SETQ2 with LUT RAM
ke4pjw
Posts: 1,169
I need a quick sanity check. SETQ2 would be used with RDLONG and WRLUT correct? Something like....
mov t2, #$200 ' Set the LUT address in t2 setq2 #10-1 ' get 10 longs from hub to LUT rdlong t1, ptra ' populate intermediate register with HUB data @ptra wrlut t1, t2 ' write intermediate register data into LUT @t2
Would it increment the intermediate cog register (t2) that is used to shuffle data from HUBram into the LUT?
Am I even close to getting this right?
As always, thanks in advance.
--Terry
Comments
Just the SETQ2+RDLONG is all you need. The SETQ2 completely changes how RDLONG operates.

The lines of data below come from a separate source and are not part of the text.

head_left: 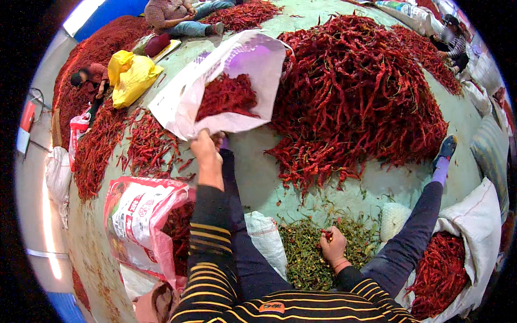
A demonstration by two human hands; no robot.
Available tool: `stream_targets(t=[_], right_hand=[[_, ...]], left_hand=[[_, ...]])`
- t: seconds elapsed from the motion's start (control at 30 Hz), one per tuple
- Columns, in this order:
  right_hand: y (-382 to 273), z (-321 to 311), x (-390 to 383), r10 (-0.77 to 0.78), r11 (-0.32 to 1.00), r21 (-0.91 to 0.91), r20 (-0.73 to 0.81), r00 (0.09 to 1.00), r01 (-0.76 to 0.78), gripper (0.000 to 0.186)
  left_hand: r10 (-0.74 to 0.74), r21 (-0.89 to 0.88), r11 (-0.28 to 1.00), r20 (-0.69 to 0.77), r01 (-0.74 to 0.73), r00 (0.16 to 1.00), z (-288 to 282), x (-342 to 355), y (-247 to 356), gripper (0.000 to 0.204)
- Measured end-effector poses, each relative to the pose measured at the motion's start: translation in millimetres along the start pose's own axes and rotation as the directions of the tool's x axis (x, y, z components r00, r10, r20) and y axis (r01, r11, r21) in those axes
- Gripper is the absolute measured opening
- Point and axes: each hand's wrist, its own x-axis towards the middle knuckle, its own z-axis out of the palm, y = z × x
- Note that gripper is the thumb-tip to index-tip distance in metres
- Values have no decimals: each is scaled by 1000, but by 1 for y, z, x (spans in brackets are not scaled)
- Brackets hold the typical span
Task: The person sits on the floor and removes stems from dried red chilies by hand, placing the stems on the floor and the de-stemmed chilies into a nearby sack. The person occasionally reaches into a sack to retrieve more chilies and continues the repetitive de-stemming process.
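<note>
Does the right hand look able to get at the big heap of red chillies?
Probably yes, with a forward reach: mainly low-lying green stems and a strip of pale green floor seem to lie between the right hand and the near edge of the big heap of red chillies.

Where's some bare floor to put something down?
Mostly bare pale green floor lies between the big chili heap and the green stem pile, right of the left leg. Crowded: the left hand grips the white sack; the right hand is over the stem pile.
</note>
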Motion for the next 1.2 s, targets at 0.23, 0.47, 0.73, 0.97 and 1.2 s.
stream_targets(t=[0.23,0.47,0.73,0.97,1.2], right_hand=[[-17,-37,31,397,730,625,-60,916,-275,7],[-205,-178,133,-65,696,501,-671,739,515,8],[-253,34,293,-449,800,358,-176,876,482,51],[-159,122,258,101,799,600,-81,992,-32,51],[-303,113,397,-502,709,562,-21,865,425,18]], left_hand=[[-73,-136,987,65,81,995,-20,-99,23,17],[-38,-335,938,140,84,989,-50,-100,19,20],[10,-496,862,214,100,977,-37,-93,21,24],[21,-446,891,221,82,975,-49,-87,18,29],[233,-509,837,2,-199,973,-67,-54,60,25]])
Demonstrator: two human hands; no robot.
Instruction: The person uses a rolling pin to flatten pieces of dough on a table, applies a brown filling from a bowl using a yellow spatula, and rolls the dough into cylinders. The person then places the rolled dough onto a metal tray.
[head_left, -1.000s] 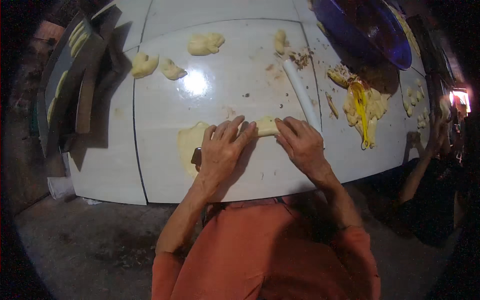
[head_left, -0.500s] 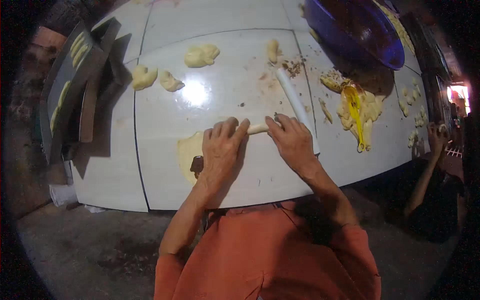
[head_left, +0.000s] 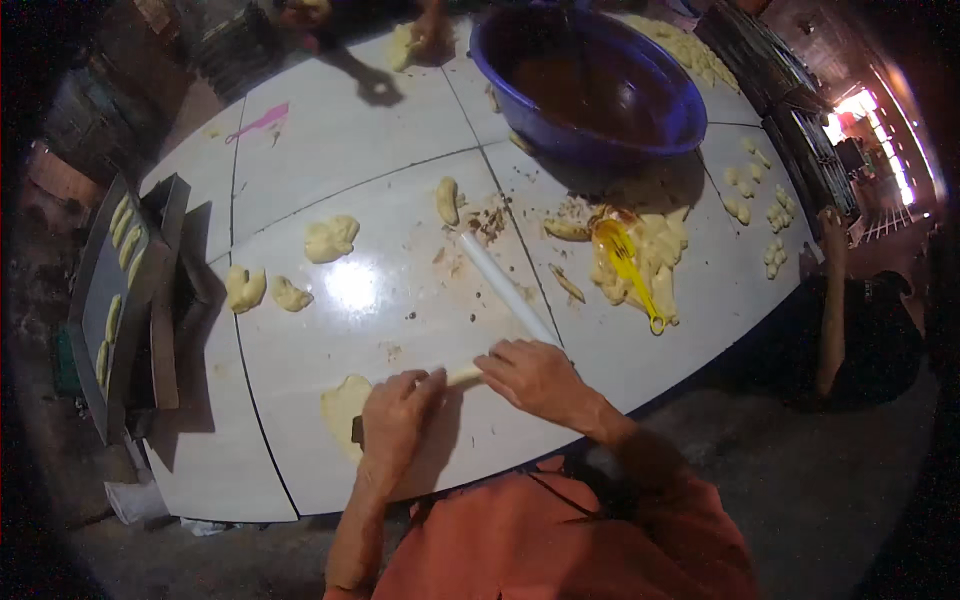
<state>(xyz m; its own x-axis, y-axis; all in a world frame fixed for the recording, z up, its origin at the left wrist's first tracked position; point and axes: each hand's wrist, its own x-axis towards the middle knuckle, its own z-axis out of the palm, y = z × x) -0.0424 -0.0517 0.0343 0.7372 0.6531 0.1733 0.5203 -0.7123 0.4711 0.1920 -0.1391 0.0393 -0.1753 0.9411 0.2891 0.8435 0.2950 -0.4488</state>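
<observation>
Rod (head_left: 510, 288) near hands (head_left: 535, 380), basin (head_left: 610, 150) beyond

No text, label, brand, number or sign can be read on anything in view.
</observation>
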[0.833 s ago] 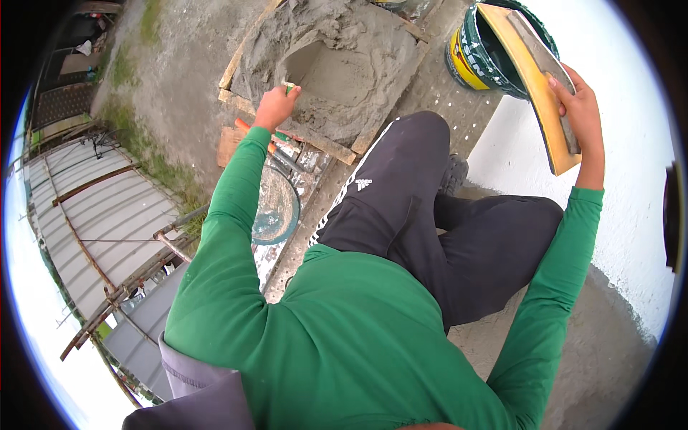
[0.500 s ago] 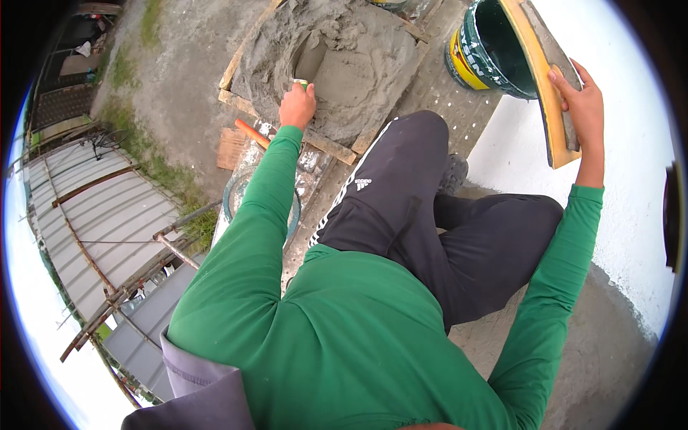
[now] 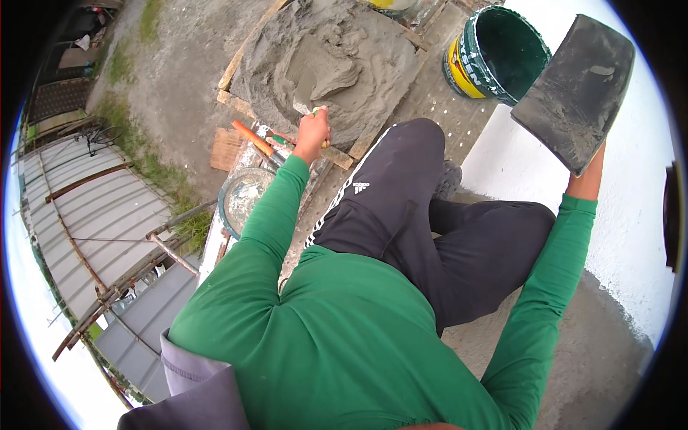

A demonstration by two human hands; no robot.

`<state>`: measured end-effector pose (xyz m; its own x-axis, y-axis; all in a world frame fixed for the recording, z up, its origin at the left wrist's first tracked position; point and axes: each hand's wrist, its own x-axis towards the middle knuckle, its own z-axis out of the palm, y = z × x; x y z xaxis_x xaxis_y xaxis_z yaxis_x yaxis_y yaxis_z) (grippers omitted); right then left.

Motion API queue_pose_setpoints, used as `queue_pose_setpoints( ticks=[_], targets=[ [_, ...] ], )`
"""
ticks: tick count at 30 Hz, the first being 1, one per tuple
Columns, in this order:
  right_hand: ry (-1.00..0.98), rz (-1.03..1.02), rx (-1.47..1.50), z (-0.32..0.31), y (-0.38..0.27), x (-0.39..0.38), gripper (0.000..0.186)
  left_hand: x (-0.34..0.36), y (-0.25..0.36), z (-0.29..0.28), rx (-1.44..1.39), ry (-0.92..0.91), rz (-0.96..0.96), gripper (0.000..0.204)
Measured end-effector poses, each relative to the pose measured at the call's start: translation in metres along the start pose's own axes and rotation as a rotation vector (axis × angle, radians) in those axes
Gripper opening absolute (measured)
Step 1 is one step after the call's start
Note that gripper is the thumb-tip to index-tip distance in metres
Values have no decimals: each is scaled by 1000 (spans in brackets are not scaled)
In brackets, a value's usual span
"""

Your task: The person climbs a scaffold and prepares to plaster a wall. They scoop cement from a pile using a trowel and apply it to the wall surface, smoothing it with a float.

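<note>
Nearest the camera: a green long-sleeved top and dark trousers with white side stripes are seen from above; one knee is bent forward over the perforated metal platform point(image 3: 430, 93).
Left hand point(image 3: 313, 131): it is closed around the handle of a trowel point(image 3: 304, 99), at the near edge of the mortar pile.
Trowel: its metal blade is pressed into the grey mortar point(image 3: 337, 64), pointing away from the body; only part of the blade is shown.
Right hand: it is hidden behind the plaster board point(image 3: 573, 89), so how far it is open cannot be told; only the wrist is seen meeting the board's lower edge, and the board is raised on that arm at the right.
Plaster board: a flat, dark grey rectangle smeared with mortar, tilted with its face toward the camera, held up in front of the white wall point(image 3: 631, 215).
Beside the left arm: a round shallow pan point(image 3: 240, 197) is set on the platform edge, and a tool with an orange handle point(image 3: 252, 140) is laid just beyond it, near a wooden block point(image 3: 226, 149).
Mortar: a wet grey heap is spread on a mixing board framed by wooden battens point(image 3: 244, 57), just ahead of the left hand.
Further right: a green bucket with a yellow band point(image 3: 494, 61) is tipped on its side, its open mouth touching the upper edge of the plaster board in the view.
Far left, below: corrugated metal roofing point(image 3: 93, 222) and grassy ground are seen well beneath the platform.
</note>
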<state>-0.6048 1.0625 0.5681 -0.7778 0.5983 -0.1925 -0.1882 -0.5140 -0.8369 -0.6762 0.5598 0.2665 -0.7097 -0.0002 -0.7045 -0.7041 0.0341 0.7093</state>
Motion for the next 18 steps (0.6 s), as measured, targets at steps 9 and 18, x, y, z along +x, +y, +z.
queue_pose_setpoints(
  ticks=[9, 18],
  targets=[
    [-18, 19, 40, -10, 0, -13, 41, -21, -12, 41, -226, -192, -142, 36],
    [-33, 41, 59, -14, 10, -22, 42, -3, 11, 34, -260, -472, -195, 36]
  ],
)
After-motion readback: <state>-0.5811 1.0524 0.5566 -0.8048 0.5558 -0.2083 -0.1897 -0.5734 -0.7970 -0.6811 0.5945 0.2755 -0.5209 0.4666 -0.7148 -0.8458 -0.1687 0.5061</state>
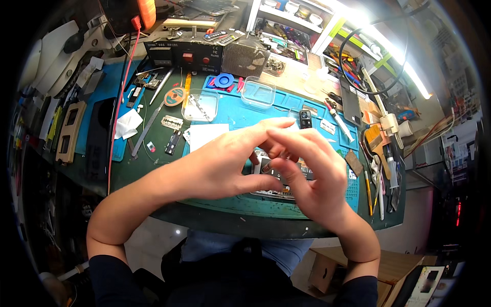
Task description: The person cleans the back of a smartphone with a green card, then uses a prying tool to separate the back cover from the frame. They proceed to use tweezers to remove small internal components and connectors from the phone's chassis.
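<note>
An opened phone (273,194) with a dark battery and bare inner parts lies on the blue work mat (232,120), partly covered by my hands. Over its left side, my left hand (225,161) has its thumb stretched out, apart from the arched index finger. My right hand (319,174) comes from the other side, its fingers bent and its thumb close to other fingertips. A small slim striped piece shows by that thumb; its kind is too small to tell. The fingertips overlap, partly hiding each other. Beyond them lies a dark camera module or cover (306,118).
Clear plastic boxes (258,93), a solder wick spool (175,96) and razor blades (172,122) lie behind and left. A syringe (340,124) is at right, near a yellow-handled tool (368,192). A black bench unit (189,57) stands behind; a red cable (116,117) hangs left.
</note>
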A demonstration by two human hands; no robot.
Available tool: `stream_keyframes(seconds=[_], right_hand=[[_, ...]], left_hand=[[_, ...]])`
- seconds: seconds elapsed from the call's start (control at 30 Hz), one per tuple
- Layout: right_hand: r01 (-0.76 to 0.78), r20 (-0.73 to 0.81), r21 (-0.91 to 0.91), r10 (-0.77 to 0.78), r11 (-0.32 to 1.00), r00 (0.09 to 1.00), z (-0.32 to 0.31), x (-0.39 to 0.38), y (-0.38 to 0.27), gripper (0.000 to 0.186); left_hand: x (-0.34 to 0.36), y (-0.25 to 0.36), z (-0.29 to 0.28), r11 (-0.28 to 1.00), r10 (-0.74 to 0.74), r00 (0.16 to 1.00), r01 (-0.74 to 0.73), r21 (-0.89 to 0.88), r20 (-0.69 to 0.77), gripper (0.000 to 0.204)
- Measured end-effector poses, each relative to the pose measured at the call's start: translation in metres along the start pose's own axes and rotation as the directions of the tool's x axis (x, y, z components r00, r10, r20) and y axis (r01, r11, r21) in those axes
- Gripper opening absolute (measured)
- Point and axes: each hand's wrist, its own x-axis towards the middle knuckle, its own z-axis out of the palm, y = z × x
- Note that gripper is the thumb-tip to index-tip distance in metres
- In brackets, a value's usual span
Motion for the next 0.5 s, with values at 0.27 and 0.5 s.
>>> stream_keyframes(seconds=[0.27, 0.5], right_hand=[[-0.017, 0.000, -0.070, 0.017, 0.997, 1.000, 0.000, 0.005, -0.007, 0.053], [0.032, -0.008, -0.094, -0.033, 0.995, 0.999, 0.001, 0.005, -0.004, 0.059]], left_hand=[[0.002, 0.003, -0.003, 0.984, -0.008, 1.000, 0.004, 0.180, 0.020, 0.079], [0.006, 0.009, -0.009, 0.972, -0.123, 0.989, 0.102, 0.209, 0.087, 0.085]])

What you've got there copies ten longwords from hubRAM (beginning at address
ptra
) to lutRAM (beginning at addresst1
). The WRLUT then subsequently places the singular value fromt1
into lutRAM at address #200.There's four types of modal instructions like SETQ. They all have one thing in common - they put a temporary hold on interrupts.
In no particular order:
@evanh so this should work?
No, you need
Yeah, the answer looks odd because the RDLONG assembly syntax is ill-fitting for this. Both operands are addresses but D is immediate direct mode while S is direct indirect mode. You get that when it's a repurposed instruction. ... And then, just to add fun, there's the memory map differences between data space and program space.
Uh, now I am really confused. What is the ($200-$200) syntax? Isn't that $00 ? I thought LUT memory started at $0200
Sorry for being so thick.
Yeah, understandable. Data addressing of lutRAM starts at zero. Only the instruction fetching for program execution maps lutRAM to $200 to $3ff. It's maybe something Chip should've aligned but it wasn't thought much about at the time. EDIT: Acutally, there is a good reason: Direct address values (encoded in the instruction itself) are limited to 9 bits. By keeping the addresses in the 0 to $1ff range the program is more compact and faster running.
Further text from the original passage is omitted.